Sont abordés dans ce travail, les premiers éléments de la démarche visant à construire in vitro un outil de captage et de traitement des signaux faibles, notamment en revisitant la théorie qui n’est ici envisagée que comme le résultat de recherches relativement aux questions que se sont posés les praticiens, théoriciens et autres experts du domaine à propos des différents paradigmes informationnels qui sont mis en jeu dans les organisations (partie 1).
Si l’entreprise est une organisation qui a besoin d’informations pertinentes et anticipatives (Choo et Auster, 1993 ; Drucker, 2001), il s’agit alors d’assurer la convergence du matériel informationnel (données brutes et signaux faibles) de façon à construire et présenter un état des possibles de l’environnement. L’apport d’autres champs disciplinaires, par la force du jeu des comparaisons et des analogies, a permis de déterminer, de façon conceptuelle tout d’abord et pratique ensuite, les contours d’un dispositif empirique de management de l’information à haute valeur ajoutée édifié au sein d’un espace numérique d’échange (ENE) favorisant à la fois le captage, le traitement et l’analyse collective des signaux faibles (Partie 2).
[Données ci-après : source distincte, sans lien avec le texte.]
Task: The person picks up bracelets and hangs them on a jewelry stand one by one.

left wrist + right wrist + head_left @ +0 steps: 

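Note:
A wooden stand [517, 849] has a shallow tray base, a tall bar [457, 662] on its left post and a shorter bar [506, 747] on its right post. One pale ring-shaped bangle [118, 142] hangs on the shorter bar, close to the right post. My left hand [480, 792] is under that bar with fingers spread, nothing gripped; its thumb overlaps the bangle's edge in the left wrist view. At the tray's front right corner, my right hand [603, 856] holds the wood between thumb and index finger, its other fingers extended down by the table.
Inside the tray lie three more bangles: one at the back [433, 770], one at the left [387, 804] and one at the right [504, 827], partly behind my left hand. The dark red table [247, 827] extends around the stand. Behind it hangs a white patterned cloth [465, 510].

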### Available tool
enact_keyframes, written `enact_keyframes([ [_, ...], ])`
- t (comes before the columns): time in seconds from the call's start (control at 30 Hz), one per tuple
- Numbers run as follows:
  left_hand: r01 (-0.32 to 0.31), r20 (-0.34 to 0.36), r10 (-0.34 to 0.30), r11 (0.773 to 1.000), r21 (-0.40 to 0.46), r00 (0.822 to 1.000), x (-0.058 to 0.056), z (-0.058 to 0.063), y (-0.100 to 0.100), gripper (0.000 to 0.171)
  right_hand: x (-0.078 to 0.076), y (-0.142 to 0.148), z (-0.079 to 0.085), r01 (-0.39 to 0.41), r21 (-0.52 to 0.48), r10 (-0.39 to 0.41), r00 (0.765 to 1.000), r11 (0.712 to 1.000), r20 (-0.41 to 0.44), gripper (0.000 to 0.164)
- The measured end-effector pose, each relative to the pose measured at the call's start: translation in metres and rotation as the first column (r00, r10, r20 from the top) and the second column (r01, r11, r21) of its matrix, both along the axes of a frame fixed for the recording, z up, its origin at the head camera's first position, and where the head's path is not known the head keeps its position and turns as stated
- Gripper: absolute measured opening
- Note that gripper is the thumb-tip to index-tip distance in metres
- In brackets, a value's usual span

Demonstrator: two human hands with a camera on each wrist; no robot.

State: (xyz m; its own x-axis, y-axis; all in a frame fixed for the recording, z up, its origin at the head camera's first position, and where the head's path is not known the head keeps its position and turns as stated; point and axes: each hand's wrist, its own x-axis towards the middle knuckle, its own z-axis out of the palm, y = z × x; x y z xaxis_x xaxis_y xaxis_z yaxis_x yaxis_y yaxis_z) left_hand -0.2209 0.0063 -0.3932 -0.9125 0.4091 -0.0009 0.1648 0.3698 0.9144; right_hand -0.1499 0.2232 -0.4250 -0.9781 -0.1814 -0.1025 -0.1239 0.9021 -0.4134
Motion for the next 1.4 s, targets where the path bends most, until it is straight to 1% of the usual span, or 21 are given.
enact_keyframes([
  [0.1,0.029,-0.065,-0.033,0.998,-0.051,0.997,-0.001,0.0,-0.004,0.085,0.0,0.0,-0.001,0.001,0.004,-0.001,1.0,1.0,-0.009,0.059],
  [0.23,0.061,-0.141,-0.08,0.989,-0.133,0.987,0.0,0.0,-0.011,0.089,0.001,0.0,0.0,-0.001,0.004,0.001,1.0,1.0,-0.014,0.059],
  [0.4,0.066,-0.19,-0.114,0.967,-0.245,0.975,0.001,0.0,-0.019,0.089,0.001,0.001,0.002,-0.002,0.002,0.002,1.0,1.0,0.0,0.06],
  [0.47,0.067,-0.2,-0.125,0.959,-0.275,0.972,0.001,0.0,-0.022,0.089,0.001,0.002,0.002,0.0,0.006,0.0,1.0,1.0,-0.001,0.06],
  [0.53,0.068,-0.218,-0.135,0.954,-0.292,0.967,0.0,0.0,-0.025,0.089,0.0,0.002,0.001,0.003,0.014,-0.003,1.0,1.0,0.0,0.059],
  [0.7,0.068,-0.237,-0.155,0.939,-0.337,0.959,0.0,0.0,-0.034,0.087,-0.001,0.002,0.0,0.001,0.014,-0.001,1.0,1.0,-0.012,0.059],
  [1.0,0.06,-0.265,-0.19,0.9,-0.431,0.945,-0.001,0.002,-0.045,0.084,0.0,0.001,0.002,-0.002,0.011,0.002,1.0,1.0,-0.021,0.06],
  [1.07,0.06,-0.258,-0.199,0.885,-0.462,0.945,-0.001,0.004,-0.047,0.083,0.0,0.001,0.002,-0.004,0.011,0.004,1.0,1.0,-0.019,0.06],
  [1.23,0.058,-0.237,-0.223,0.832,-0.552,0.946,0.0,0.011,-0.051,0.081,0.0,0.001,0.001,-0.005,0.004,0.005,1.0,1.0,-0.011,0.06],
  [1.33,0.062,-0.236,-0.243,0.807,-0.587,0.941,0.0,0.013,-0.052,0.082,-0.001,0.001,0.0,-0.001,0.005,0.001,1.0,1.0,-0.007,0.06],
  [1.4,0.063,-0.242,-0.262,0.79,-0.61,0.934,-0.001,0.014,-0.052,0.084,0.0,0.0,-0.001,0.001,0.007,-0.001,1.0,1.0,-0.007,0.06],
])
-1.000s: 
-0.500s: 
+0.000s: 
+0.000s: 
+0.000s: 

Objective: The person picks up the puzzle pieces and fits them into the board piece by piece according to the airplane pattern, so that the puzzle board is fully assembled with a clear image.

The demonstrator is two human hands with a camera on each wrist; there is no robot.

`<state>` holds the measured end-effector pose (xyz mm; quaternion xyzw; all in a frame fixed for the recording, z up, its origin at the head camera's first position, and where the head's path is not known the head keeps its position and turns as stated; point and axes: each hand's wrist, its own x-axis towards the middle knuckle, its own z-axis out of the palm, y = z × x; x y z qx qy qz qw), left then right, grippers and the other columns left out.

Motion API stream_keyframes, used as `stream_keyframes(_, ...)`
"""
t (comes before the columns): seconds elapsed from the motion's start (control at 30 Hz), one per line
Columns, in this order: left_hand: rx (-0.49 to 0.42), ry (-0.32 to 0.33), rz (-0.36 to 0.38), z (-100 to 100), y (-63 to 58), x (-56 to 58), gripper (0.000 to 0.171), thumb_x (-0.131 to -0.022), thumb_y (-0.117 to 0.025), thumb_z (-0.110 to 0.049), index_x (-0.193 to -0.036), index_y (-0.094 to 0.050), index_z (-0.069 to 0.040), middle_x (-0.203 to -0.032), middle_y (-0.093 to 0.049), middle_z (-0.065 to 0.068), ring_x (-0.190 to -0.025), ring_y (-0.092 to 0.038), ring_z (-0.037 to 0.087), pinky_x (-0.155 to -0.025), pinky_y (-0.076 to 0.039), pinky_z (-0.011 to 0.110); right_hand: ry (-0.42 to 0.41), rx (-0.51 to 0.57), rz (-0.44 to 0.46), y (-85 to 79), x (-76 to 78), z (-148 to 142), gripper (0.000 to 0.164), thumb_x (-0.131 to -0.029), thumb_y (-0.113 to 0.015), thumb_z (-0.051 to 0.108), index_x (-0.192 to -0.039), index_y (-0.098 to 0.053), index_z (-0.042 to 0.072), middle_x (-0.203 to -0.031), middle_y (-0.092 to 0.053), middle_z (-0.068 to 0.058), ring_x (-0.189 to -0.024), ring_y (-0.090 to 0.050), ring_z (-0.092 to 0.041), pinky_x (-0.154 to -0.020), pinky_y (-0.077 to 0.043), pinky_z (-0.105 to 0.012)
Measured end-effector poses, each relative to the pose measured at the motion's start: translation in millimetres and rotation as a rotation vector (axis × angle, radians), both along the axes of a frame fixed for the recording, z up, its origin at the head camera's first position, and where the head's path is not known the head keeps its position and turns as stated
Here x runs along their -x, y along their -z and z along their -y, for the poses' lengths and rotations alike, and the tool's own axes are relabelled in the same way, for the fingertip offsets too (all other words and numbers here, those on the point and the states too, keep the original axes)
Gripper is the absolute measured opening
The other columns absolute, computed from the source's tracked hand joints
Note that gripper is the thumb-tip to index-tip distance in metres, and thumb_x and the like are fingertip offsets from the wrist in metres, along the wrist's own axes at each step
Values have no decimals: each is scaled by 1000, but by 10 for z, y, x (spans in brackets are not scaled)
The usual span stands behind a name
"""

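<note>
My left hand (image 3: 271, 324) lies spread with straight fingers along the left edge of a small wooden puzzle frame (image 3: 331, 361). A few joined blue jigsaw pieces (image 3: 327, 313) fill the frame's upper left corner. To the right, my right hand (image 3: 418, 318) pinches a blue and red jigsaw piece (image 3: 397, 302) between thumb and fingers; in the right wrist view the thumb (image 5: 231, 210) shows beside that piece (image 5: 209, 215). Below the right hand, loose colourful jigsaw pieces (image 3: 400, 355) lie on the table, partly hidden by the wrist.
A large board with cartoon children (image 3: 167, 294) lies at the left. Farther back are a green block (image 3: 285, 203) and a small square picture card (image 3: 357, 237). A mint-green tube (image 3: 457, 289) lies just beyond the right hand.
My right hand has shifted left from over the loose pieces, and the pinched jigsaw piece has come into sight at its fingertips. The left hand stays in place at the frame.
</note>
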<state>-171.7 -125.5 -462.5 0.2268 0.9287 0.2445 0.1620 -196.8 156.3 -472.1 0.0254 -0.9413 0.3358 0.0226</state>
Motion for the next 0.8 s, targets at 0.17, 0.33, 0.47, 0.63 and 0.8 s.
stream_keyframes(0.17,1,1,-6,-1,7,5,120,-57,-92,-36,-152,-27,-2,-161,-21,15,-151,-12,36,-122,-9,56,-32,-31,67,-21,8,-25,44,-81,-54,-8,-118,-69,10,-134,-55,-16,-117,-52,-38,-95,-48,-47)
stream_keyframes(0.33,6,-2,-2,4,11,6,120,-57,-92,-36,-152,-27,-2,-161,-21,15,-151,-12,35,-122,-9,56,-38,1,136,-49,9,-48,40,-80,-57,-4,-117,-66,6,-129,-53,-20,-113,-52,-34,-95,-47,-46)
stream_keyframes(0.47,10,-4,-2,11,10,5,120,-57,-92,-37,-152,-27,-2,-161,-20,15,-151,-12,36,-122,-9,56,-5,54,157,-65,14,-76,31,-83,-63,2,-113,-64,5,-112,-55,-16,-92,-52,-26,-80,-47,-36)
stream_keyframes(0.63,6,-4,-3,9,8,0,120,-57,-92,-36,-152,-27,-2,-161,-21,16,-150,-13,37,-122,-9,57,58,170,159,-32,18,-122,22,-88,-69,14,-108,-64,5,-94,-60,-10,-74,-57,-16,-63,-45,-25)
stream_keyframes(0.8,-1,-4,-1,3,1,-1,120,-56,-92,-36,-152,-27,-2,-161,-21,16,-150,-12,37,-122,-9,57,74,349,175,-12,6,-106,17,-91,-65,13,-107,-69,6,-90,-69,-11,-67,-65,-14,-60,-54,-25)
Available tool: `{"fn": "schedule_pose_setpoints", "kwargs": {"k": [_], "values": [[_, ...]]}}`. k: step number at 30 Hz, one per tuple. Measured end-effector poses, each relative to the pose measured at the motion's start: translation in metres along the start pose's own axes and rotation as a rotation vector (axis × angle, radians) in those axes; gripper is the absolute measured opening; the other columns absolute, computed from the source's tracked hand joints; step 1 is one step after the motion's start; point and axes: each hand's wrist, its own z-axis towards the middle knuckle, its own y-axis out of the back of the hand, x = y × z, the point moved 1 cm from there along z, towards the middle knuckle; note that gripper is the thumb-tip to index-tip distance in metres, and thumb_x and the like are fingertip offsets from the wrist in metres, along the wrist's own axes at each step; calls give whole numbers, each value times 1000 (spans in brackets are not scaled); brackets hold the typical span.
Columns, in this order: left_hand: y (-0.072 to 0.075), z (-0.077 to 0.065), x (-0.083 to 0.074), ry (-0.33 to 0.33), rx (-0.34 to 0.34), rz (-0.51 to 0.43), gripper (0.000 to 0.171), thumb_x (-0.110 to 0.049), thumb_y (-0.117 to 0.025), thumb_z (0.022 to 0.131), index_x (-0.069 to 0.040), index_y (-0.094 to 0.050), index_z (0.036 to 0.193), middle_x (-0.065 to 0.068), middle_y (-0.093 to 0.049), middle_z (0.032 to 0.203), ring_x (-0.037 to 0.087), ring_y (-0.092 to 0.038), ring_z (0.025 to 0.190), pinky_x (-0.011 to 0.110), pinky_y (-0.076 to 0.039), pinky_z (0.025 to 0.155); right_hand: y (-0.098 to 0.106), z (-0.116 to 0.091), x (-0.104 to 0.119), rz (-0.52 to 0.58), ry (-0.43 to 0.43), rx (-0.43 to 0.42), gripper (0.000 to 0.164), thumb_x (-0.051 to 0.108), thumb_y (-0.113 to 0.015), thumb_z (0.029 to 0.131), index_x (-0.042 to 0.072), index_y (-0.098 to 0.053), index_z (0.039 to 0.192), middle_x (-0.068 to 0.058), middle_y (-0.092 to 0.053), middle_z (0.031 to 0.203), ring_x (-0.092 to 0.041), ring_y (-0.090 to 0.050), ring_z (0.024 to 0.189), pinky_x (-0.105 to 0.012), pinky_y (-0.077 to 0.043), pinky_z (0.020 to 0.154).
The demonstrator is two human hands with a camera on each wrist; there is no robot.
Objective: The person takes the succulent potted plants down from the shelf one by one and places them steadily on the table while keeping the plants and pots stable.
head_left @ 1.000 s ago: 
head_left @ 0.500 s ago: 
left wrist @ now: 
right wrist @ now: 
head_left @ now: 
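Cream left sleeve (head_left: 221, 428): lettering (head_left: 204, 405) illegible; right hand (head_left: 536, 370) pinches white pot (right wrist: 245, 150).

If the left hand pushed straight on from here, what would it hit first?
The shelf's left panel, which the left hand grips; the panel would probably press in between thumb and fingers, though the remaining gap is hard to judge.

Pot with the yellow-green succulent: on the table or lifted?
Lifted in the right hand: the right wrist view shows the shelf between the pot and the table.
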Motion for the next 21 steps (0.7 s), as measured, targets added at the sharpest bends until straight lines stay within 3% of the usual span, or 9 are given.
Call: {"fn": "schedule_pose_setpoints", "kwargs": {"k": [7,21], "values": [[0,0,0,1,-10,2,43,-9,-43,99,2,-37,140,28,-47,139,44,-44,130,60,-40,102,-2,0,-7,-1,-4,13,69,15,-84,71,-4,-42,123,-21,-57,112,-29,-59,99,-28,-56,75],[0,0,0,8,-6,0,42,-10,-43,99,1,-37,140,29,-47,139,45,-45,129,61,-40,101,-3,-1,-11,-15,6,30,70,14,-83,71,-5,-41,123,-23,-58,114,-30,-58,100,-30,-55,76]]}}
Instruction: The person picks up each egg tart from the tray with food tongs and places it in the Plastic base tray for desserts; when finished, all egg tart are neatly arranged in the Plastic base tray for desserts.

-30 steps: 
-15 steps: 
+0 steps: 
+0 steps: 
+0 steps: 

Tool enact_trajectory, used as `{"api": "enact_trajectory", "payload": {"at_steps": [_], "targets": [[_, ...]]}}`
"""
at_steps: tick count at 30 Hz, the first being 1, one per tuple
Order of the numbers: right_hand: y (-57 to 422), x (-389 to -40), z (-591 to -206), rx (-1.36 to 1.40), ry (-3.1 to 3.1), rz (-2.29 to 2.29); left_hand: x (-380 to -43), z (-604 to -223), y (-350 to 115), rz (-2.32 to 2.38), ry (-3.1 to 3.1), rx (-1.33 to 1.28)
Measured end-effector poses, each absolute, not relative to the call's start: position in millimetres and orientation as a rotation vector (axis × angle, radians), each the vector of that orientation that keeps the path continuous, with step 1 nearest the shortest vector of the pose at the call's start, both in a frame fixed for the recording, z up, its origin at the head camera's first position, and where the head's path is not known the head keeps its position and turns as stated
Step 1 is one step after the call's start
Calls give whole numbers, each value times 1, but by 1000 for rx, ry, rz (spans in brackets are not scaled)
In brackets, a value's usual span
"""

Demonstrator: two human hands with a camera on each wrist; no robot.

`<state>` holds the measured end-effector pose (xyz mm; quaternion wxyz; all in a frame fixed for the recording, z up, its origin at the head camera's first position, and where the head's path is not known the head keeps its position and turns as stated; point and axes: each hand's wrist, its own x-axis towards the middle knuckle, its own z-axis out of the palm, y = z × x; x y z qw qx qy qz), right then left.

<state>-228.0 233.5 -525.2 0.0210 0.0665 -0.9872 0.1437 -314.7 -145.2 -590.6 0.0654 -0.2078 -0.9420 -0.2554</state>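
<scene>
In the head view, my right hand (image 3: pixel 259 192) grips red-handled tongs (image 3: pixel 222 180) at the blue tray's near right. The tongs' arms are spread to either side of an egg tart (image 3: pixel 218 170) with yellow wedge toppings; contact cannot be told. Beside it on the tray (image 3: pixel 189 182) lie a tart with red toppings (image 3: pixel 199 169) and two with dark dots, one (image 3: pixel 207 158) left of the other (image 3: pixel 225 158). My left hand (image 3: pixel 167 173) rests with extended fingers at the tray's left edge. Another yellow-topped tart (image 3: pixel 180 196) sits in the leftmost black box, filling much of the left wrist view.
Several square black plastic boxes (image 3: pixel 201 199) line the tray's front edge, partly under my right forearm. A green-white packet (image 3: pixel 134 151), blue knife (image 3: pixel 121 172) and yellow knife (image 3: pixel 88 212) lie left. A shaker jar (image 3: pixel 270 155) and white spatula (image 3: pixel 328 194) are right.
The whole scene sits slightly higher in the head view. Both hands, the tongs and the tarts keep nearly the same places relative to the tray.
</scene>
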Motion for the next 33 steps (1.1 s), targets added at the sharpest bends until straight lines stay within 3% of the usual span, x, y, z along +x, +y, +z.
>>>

Contrairement aux dispositifs existants qui dédient spécifiquement des acteurs à la veille stratégique (Kahaner, 1998 ; Besson et Possin, 2002), nous considérons que chaque acteur, quel qu’il soit doit, fait partie du système de veille. Au sein de la firme, les systèmes d’information codifient les informations rentrantes (en les altérant plus ou moins) afin de les stocker en vue d’un traitement et d’une utilisation future (Dery et Mock, 1985 ; Scott Morton et Allen, 1995), nous avons donc conceptualisé un système d’information captant les signaux faibles (sans les dénaturer tout en les codifiant), non pas seulement dans une logique de stockage mais, plutôt, dans l’optique d’une gestion collective et dynamique des flux d’information par l’ensemble des collaborateurs (Partie 3).
Le dispositif de captage des signaux faibles est ici envisagé comme un outil d’agglomération de l’information à haute valeur ajoutée susceptible d’éclairer l’organisation sur l’intensité des ruptures inattendues auxquelles elle doit faire face. Les éléments constitutifs d’une démarche exploratoire sont décrits du point de vue du rôle des acteurs (front office), de la constitution d’un espace de communication dénommé espace numérique d’échange (middle office) et du choix d’un fédérateur susceptible de réguler le dispositif (back office). Le fonctionnement et le protocole d’expérimentation de l’outil sont abordés dans un dernier point.